* Task to carry out
Keep the pictures out. Copy every line of the listing exactly.

* Data block

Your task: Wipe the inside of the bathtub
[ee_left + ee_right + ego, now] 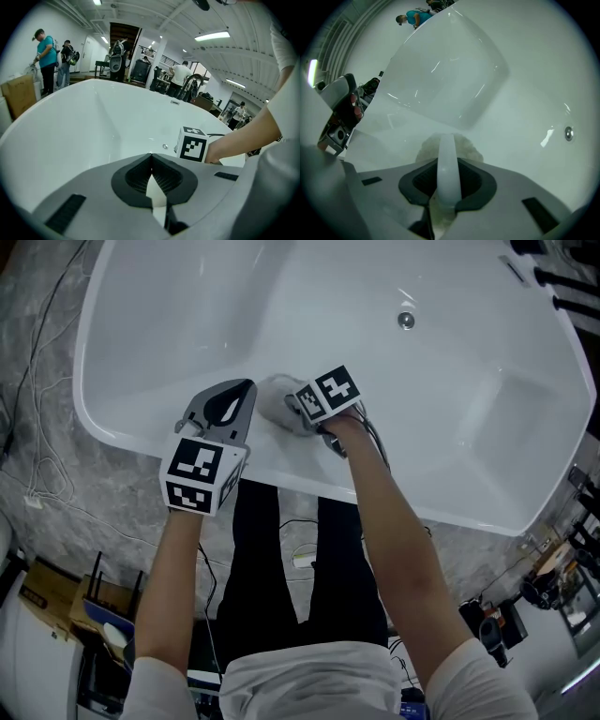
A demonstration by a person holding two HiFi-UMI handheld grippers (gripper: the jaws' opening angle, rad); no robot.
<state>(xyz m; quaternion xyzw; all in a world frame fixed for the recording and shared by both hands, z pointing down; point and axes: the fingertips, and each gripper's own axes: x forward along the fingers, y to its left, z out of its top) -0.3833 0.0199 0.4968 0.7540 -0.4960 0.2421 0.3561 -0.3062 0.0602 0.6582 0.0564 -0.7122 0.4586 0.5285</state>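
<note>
Bathtub (pixel 187 315), 6 o'clock wall: our right hand-held gripper (pixel 447 164) clamps the scrubber (pixel 277 395); left hand-held gripper (pixel 151 157) closed, empty. We should press it flat.

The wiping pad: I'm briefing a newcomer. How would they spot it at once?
Find the big white bathtub; at its near rim the right gripper is shut on the wiping pad. It is the only fluffy grey thing against smooth white.
</note>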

* Finished exercise
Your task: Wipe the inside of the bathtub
[ee_left + ee_right + ego, now] 
A demonstration by a person holding two HiFi-UMI handheld grippers (gripper: the jaws' opening angle, rad); no robot.
<state>(xyz m; quaternion xyzw; all in a world frame fixed for the recording and shared by both hands, z pointing down; point and axes: the fingertips, and each gripper's own axes: x forward along the fingers, y to its left, z out of its top) -0.3833 0.0199 0.4968 0.7540 -0.4960 0.2421 0.3561 -0.3062 0.0602 0.6582 0.0564 -0.7122 0.4586 0.5285</state>
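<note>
Bathtub (pixel 187 315), 6 o'clock wall: our right hand-held gripper (pixel 447 164) clamps the scrubber (pixel 277 395); left hand-held gripper (pixel 151 157) closed, empty. We should press it flat.

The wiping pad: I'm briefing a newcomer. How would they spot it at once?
Find the big white bathtub; at its near rim the right gripper is shut on the wiping pad. It is the only fluffy grey thing against smooth white.
</note>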

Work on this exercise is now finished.